### Exercise instructions
Among the lines below, take the one holding "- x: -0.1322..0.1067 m", the one holding "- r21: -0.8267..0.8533", and all lines between them. Set them down exactly.

──────── Data shown ────────

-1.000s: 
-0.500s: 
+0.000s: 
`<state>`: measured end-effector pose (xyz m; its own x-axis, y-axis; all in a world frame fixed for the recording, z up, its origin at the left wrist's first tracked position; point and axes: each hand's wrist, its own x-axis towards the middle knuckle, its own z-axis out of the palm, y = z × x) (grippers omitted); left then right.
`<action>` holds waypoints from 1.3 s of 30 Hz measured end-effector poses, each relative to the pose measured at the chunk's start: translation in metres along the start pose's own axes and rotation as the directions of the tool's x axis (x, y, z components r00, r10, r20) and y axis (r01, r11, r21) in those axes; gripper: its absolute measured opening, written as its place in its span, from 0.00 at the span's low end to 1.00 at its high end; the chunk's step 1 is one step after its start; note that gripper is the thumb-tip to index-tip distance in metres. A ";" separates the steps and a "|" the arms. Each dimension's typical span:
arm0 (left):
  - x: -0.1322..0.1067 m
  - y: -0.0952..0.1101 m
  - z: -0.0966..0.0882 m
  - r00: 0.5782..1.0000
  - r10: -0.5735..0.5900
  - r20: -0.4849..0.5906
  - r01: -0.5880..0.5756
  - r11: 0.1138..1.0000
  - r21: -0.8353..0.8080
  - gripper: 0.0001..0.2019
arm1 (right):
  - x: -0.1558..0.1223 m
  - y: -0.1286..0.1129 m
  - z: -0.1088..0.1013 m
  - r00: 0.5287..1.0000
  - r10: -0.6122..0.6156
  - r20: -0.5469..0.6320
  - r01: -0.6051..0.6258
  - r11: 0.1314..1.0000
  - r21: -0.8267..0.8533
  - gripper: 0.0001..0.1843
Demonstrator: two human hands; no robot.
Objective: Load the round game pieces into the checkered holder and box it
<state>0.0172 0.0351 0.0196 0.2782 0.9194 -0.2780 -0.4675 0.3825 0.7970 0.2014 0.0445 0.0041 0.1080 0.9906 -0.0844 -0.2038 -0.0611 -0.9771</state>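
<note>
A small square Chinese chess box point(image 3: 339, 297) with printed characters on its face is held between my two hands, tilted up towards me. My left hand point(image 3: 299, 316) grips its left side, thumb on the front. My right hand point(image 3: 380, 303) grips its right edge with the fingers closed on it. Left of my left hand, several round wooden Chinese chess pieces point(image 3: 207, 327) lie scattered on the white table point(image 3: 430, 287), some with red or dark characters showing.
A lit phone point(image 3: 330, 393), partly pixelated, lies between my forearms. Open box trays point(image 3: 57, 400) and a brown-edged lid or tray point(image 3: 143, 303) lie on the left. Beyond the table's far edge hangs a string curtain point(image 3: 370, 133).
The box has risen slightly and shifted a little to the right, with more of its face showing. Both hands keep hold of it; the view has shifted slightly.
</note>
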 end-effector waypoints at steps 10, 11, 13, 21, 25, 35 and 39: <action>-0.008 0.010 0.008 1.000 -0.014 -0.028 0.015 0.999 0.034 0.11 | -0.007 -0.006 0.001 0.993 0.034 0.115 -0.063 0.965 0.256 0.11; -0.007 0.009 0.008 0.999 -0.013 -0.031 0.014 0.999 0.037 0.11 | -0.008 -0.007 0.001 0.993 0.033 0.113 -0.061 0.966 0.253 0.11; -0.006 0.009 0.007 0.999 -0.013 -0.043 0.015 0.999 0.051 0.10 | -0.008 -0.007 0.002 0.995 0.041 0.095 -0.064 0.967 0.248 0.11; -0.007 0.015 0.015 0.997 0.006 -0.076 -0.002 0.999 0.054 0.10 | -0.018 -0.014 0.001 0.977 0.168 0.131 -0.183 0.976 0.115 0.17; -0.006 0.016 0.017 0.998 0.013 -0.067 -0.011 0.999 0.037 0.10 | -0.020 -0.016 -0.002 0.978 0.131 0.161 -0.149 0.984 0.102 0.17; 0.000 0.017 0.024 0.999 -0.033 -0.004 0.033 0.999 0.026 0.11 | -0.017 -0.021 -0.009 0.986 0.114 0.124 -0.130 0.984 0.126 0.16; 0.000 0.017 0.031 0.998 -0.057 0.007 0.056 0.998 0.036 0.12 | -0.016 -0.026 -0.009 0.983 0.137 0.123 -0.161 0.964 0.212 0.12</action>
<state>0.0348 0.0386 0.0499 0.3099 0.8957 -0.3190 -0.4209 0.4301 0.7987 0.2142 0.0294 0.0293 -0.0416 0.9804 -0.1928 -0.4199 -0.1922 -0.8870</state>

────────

### Your response
  - x: -0.1322..0.1067 m
  - y: -0.0952..0.1101 m
  - z: -0.0966..0.0882 m
  - r00: 0.5782..1.0000
  - r10: -0.5735..0.5900
  - r20: -0.4849..0.5906
  - r01: -0.5880..0.5756
  - r11: 0.1138..1.0000
  - r21: -0.8353..0.8080
  - gripper: 0.0001..0.2019
arm1 (right):
  - x: -0.1558..0.1223 m
  - y: -0.1286..0.1129 m
  - z: -0.1088..0.1013 m
  - r00: 0.5287..1.0000
  - r10: -0.6122..0.6156
  - r20: -0.5469..0.6320
  - r01: -0.6051..0.6258
  - r11: 0.1314..1.0000
  - r21: -0.8267..0.8533

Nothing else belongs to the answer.